** Opening Exercise input block **

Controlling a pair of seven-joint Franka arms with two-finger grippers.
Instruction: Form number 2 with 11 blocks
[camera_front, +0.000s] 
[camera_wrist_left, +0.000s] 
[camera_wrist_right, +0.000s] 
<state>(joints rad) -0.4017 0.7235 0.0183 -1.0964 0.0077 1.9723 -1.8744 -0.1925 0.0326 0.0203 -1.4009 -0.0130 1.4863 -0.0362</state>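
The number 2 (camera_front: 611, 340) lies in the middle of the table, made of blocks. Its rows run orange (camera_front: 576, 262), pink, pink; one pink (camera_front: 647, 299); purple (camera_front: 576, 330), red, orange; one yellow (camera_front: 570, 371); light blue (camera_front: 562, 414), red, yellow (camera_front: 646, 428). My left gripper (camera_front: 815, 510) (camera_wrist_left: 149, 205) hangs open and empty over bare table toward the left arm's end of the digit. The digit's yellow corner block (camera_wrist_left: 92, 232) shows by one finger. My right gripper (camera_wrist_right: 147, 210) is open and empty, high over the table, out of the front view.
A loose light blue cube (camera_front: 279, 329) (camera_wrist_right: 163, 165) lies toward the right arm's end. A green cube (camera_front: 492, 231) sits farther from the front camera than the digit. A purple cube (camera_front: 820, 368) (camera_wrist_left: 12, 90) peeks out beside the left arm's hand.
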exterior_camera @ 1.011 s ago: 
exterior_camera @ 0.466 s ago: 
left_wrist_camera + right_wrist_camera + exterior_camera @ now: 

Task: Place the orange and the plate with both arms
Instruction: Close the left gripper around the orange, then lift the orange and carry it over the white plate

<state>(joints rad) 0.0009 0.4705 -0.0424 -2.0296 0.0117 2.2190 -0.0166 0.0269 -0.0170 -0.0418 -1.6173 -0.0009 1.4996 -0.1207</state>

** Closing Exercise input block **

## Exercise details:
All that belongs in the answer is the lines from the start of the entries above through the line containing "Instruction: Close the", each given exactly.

## Result for this task:
Controlling a pair of seven-joint Franka arms with two-finger grippers.
Instruction: Form number 2 with 11 blocks
[camera_front, +0.000s] 
[camera_wrist_left, +0.000s] 
[camera_wrist_right, +0.000s] 
<state>(joints rad) -0.4017 0.7235 0.0183 -1.0964 0.0077 1.9723 -1.8744 -0.1925 0.0326 0.0203 -1.4009 -0.0130 1.4863 -0.0362</state>
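The number 2 (camera_front: 611, 340) lies in the middle of the table, made of blocks. Its rows run orange (camera_front: 576, 262), pink, pink; one pink (camera_front: 647, 299); purple (camera_front: 576, 330), red, orange; one yellow (camera_front: 570, 371); light blue (camera_front: 562, 414), red, yellow (camera_front: 646, 428). My left gripper (camera_front: 815, 510) (camera_wrist_left: 149, 205) hangs open and empty over bare table toward the left arm's end of the digit. The digit's yellow corner block (camera_wrist_left: 92, 232) shows by one finger. My right gripper (camera_wrist_right: 147, 210) is open and empty, high over the table, out of the front view.
A loose light blue cube (camera_front: 279, 329) (camera_wrist_right: 163, 165) lies toward the right arm's end. A green cube (camera_front: 492, 231) sits farther from the front camera than the digit. A purple cube (camera_front: 820, 368) (camera_wrist_left: 12, 90) peeks out beside the left arm's hand.
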exterior_camera @ 1.011 s ago: 
exterior_camera @ 0.466 s ago: 
left_wrist_camera + right_wrist_camera + exterior_camera @ now: 

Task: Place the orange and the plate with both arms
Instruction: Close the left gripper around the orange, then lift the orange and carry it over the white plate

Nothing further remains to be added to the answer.